## ACTIVITY
The data below should be copied out exactly, with its pictures omitted.

## COLLECTED MATERIAL
*** Begin section ***

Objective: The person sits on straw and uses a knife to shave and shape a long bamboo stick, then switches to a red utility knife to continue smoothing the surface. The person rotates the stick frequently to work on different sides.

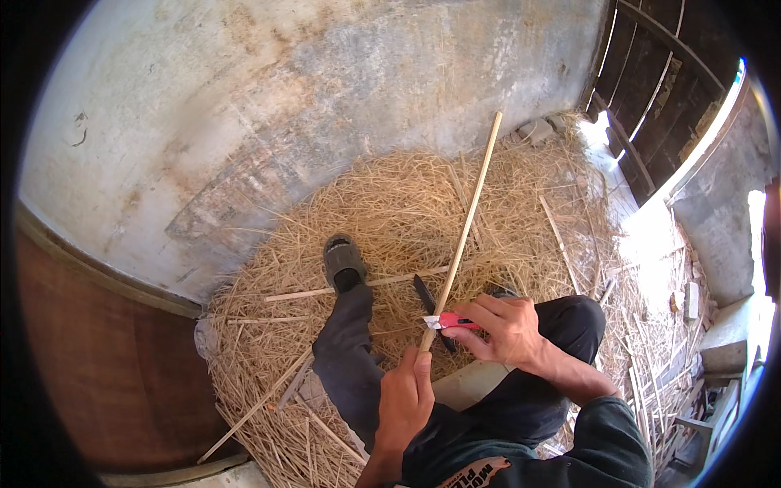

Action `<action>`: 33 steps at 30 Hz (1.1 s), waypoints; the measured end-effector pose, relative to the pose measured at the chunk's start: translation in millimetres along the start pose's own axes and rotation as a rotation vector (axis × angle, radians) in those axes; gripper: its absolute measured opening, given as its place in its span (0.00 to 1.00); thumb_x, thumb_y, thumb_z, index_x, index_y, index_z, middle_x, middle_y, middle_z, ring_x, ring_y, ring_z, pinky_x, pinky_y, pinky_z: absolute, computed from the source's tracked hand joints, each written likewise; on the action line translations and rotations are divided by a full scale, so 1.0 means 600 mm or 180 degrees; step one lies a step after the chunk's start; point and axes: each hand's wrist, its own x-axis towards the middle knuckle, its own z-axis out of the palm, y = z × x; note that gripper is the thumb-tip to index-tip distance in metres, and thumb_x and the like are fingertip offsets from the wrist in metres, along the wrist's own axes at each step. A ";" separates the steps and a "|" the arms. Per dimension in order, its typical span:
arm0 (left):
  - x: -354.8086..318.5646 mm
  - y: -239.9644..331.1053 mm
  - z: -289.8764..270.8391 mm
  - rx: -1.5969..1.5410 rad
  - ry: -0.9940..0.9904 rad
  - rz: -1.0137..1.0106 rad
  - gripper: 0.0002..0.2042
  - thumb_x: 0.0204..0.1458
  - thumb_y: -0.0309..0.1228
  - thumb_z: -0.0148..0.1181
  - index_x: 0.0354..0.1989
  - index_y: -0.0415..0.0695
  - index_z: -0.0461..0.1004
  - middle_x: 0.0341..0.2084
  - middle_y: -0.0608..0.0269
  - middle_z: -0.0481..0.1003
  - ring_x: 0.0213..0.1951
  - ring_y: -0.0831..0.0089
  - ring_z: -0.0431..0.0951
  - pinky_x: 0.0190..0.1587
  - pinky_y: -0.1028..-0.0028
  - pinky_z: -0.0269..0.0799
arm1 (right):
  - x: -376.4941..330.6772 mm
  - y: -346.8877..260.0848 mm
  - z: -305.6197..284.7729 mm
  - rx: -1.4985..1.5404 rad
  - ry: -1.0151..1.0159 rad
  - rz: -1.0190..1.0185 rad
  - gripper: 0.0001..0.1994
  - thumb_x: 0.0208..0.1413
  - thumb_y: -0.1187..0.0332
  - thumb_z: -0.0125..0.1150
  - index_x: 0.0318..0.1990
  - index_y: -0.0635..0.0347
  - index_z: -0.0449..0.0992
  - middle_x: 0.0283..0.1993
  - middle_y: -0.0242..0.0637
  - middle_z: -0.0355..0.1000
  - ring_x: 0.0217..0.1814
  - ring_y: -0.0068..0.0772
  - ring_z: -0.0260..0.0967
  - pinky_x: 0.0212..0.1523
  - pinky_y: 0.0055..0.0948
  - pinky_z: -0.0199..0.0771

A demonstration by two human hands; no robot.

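Note:
My left hand (404, 398) is closed around the lower end of a long, pale bamboo strip (470, 220), which slants up and away to the right toward the wall. In my right hand (504, 327) is a red utility knife (457, 321). Its blade end lies against the strip, just above my left fingers. Beneath the strip, between my legs, is a long black object (423, 294); its middle is covered, so I cannot make out its kind.
Straw and shavings (407, 199) cover the floor, with loose strips (281, 297) scattered in them. My left foot wears a dark clog (342, 262). A stained wall (325, 98) rises ahead, a brown panel (106, 350) stands left, and a dark wooden door (651, 89) is at far right.

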 end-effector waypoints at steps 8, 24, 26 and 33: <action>-0.017 -0.004 -0.002 0.0146 0.0011 -0.0038 0.18 0.76 0.40 0.42 0.39 0.39 0.69 0.20 0.39 0.72 0.28 0.33 0.76 0.30 0.44 0.67 | 0.013 0.042 -0.013 -0.0299 0.0144 0.0019 0.13 0.57 0.53 0.76 0.43 0.48 0.86 0.25 0.27 0.73 0.18 0.31 0.73 0.17 0.33 0.69; -0.089 -0.081 -0.038 0.0019 -0.0322 -0.0671 0.17 0.75 0.39 0.45 0.42 0.38 0.74 0.23 0.39 0.75 0.31 0.33 0.78 0.34 0.45 0.69 | 0.088 0.201 -0.138 -0.0434 0.0933 0.1550 0.15 0.68 0.57 0.68 0.48 0.61 0.87 0.24 0.38 0.78 0.21 0.25 0.70 0.25 0.31 0.67; -0.069 -0.080 -0.040 -0.0139 -0.0182 -0.0513 0.17 0.74 0.39 0.48 0.39 0.37 0.73 0.20 0.43 0.72 0.27 0.39 0.77 0.31 0.51 0.69 | 0.064 0.139 -0.102 0.0031 0.0513 0.1336 0.13 0.65 0.60 0.70 0.47 0.61 0.86 0.28 0.40 0.80 0.25 0.29 0.74 0.28 0.32 0.72; -0.007 -0.013 -0.037 -0.0314 -0.0047 -0.0123 0.18 0.73 0.41 0.53 0.36 0.37 0.73 0.17 0.47 0.70 0.21 0.46 0.75 0.27 0.57 0.66 | -0.010 0.008 -0.004 0.0261 -0.0026 0.0031 0.13 0.58 0.54 0.76 0.43 0.51 0.86 0.29 0.29 0.77 0.21 0.32 0.75 0.20 0.33 0.72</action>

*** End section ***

## RESPONSE TO THIS TASK
Objective: The person sits on straw and uses a knife to shave and shape a long bamboo stick, then switches to a red utility knife to continue smoothing the surface. The person rotates the stick frequently to work on different sides.


Action `<action>`: 33 steps at 30 Hz (1.1 s), waypoints; the measured end-effector pose, relative to the pose measured at the chunk's start: translation in millimetres along the start pose's own axes and rotation as a rotation vector (axis × angle, radians) in those axes; gripper: its absolute measured opening, given as its place in its span (0.00 to 1.00); thumb_x, thumb_y, thumb_z, index_x, index_y, index_z, middle_x, middle_y, middle_z, ring_x, ring_y, ring_z, pinky_x, pinky_y, pinky_z: absolute, computed from the source's tracked hand joints, each written likewise; on the action line translations and rotations are divided by a full scale, so 1.0 means 600 mm or 180 degrees; step one lies a step after the chunk's start; point and axes: each hand's wrist, its own x-axis towards the middle knuckle, its own z-axis out of the palm, y = z × x; note that gripper is the thumb-tip to index-tip distance in metres, and thumb_x and the like are fingertip offsets from the wrist in metres, along the wrist's own axes at each step. A ";" separates the steps and a "|" the arms. Per dimension in order, its typical span:
arm0 (left):
  - x: -354.8086..318.5646 mm
  - y: -239.9644..331.1053 mm
  - z: -289.8764..270.8391 mm
  - rx: -1.5969..1.5410 rad
  - ry: -0.9940..0.9904 rad
  - rz: -1.0137..1.0106 rad
  - gripper: 0.0002..0.2042
  - thumb_x: 0.0204..0.1458
  - thumb_y: -0.0309..0.1228
  - thumb_z: -0.0148..0.1181
  - index_x: 0.0354..0.1989
  - index_y: -0.0415..0.0695
  - index_z: -0.0461..0.1004
  - middle_x: 0.0341..0.2084
  - middle_y: -0.0608..0.0269
  - middle_z: -0.0481..0.1003
  - ring_x: 0.0213..0.1951
  - ring_y: -0.0831..0.0089
  - ring_z: -0.0431..0.0951
  - pinky_x: 0.0190..0.1587
  - pinky_y: -0.1028..-0.0028
  - pinky_z: -0.0269..0.0799
arm1 (right):
  - x: -376.4941..330.6772 mm
  - y: -346.8877..260.0848 mm
  - z: -305.6197..284.7729 mm
  - rx: -1.4985..1.5404 rad
  - ry: -1.0151..1.0159 rad
  - rz: -1.0190..1.0185 rad
  - gripper: 0.0001..0.1994
  - thumb_x: 0.0208..0.1413
  - thumb_y: -0.1187..0.0332
  - thumb_z: -0.0125..0.1150
  - index_x: 0.0318..0.1990
  - index_y: -0.0635..0.0347
  - index_z: -0.0449..0.0992
  - middle_x: 0.0283..0.1993
  - middle_y: -0.0242..0.0637
  - middle_z: -0.0355..0.1000
  - ring_x: 0.0217..0.1814
  - ring_y: -0.0068..0.0772
  - ring_z: -0.0260..0.0967
  - pinky_x: 0.0212..0.1523
  - pinky_y: 0.0055..0.0948
  - pinky_z: -0.0199..0.0771

A demonstration by two human hands; no robot.

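Note:
My left hand (404, 398) is closed around the lower end of a long, pale bamboo strip (470, 220), which slants up and away to the right toward the wall. In my right hand (504, 327) is a red utility knife (457, 321). Its blade end lies against the strip, just above my left fingers. Beneath the strip, between my legs, is a long black object (423, 294); its middle is covered, so I cannot make out its kind.
Straw and shavings (407, 199) cover the floor, with loose strips (281, 297) scattered in them. My left foot wears a dark clog (342, 262). A stained wall (325, 98) rises ahead, a brown panel (106, 350) stands left, and a dark wooden door (651, 89) is at far right.
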
 end-effector waypoints at steps 8, 24, 26 and 33: <action>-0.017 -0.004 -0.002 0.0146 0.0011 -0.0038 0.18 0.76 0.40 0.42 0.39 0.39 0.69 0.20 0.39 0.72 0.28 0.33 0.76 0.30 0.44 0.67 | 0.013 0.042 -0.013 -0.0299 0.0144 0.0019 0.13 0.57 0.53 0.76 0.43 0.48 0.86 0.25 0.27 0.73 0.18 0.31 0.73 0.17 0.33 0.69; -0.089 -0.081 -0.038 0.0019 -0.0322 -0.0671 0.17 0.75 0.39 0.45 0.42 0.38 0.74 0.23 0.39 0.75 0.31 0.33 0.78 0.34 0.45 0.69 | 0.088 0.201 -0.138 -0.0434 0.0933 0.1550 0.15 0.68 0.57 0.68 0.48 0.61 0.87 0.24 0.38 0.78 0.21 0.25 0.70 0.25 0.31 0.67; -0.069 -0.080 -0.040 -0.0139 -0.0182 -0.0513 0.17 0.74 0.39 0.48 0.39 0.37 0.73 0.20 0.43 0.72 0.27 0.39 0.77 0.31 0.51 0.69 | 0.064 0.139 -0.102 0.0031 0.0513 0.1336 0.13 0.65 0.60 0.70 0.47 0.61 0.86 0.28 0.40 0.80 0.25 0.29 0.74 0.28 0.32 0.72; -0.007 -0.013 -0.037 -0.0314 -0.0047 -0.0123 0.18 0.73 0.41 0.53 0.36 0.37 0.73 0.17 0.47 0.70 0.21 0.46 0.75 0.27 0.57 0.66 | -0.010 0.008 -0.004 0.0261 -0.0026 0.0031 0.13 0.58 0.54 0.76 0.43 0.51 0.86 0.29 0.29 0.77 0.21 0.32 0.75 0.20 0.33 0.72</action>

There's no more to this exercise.